Thanks to the lovely Exmouth sunshine lots of photosynthesis occurs, supporting blooms of phytoplankton. The Zooplankton then eat the phytoplankton, growing themselves into high populations. This attracts all of the migratory planktophores (plankton eating animals) such as manta-rays and the whale sharks.
Department of Parks and Wildlife’s Vision for the Ningaloo Marine Park
‘The marine flora and fauna, habitats, sediment, and water quality of the Ningaloo Marine Park and the Muiron Islands Marine Management Area will be in the same or better condition in 2015 than in the year 2005 and the reserves’ cultural and Indigenous heritage values will be fully protected from adverse human impacts.

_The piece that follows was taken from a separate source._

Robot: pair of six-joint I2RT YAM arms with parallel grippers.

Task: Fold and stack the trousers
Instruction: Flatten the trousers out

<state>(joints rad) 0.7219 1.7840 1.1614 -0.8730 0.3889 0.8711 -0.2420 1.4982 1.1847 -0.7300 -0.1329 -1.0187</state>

The marine conservation reserves will be considered to be important ecological and social assets by the local, national and international community. ‘
Ocean Eco Adventure recognises and acknowledges Aboriginal people as the traditional custodians of the land and sea.
Aboriginal, or Indigenous Western Australians are descendants of generations that are known to have lived here for more than 45,000 years.
There is no single Aboriginal culture.
Aboriginal cultures are numerous and diverse, made up of different language and kinship groups, beliefs, practices and traditions.
Common to the various cultures is a connection to 'country'.
Not country in the sense of a sovereign or nation state, or of non-urban land ('town' and 'country'), but a more complex concept encompassing culture, environment, heritage and spirituality.
Custodianship and the obligation to protect country is an important responsibility in Aboriginal Australian cultures.